Task prompt
Your answer must consist only of the lines from the start of the entries through the line that holds "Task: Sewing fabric", copied exactly, with no pictures.

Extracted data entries
______
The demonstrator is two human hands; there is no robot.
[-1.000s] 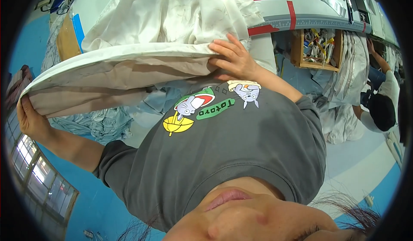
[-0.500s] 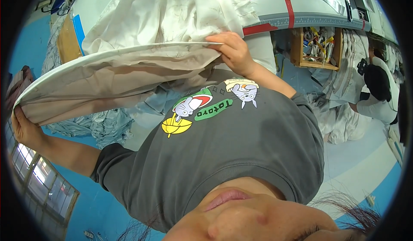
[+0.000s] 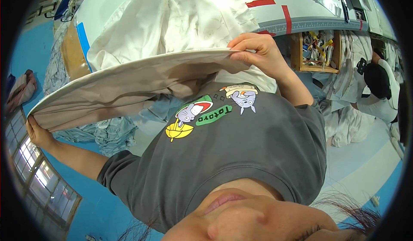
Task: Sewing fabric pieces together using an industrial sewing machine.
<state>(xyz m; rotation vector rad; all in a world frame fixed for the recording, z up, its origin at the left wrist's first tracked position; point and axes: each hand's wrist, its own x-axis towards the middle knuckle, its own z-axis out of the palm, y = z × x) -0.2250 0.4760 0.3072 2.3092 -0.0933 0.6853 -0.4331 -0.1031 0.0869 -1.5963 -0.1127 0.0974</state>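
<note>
Stretched between my two hands is a long edge of cream-white cloth (image 3: 163, 75), bowed in the picture. Its far end is pinched by my left hand (image 3: 38, 132), out at the far left. At the other end, my right hand (image 3: 260, 54) grips the edge between thumb and fingers, just above my grey shirt. The rest of the cloth lies gathered in soft folds on the white table beyond the edge. Below the edge, the shaded underside hangs toward me.
Across the table runs a grey ruler (image 3: 309, 24) with red tape strips (image 3: 286, 19). A wooden box (image 3: 319, 66) of small items stands at right. Bluish cloth (image 3: 114, 133) is heaped under the held edge. A person (image 3: 380, 86) works among fabric at far right.
Both my hands have shifted to the right, carrying the cloth edge with them. Each keeps its hold on the cloth.
</note>
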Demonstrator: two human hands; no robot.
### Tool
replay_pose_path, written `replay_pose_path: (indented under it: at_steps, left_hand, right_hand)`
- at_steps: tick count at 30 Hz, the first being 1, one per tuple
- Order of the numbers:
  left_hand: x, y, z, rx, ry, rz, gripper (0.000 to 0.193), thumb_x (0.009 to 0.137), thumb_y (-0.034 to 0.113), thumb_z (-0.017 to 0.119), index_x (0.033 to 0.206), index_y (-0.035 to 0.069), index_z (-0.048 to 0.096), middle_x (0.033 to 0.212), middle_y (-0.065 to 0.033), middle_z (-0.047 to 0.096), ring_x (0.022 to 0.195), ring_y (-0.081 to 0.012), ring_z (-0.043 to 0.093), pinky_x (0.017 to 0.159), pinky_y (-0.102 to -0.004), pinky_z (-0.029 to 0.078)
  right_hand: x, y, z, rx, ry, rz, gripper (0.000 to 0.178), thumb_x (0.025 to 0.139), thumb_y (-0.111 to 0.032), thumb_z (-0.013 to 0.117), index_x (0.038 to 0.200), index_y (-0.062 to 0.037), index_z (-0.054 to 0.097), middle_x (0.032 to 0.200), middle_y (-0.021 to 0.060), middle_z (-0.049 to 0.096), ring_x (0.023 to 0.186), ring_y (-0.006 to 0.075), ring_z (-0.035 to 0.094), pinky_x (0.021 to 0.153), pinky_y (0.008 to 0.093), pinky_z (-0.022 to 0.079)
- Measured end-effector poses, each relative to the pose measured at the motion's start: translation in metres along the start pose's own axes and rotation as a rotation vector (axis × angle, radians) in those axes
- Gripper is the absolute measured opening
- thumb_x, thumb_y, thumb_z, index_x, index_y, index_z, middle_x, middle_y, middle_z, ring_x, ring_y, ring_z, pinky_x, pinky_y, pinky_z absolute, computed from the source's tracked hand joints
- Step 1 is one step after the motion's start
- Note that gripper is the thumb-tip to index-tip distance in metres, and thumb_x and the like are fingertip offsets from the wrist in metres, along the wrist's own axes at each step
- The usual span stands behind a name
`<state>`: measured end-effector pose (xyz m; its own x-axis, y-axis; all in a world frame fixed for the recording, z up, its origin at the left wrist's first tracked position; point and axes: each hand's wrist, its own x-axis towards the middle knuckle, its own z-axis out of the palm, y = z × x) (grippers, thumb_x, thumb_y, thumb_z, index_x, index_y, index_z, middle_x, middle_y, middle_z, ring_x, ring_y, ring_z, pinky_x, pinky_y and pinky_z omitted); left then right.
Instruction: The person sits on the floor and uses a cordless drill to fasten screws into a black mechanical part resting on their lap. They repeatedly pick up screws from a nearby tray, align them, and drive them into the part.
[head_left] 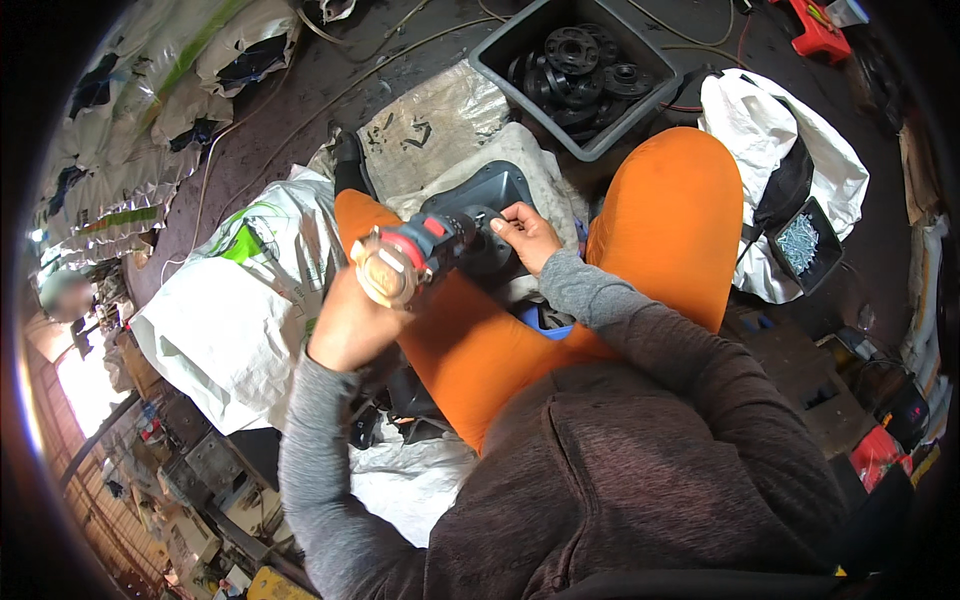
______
Exercise result
The demonstrator is two human hands; there is no robot.
[-1.000s] 
[-0.500s] 
[+0.000s] 
Task: Sewing fabric pieces together using an industrial sewing machine.

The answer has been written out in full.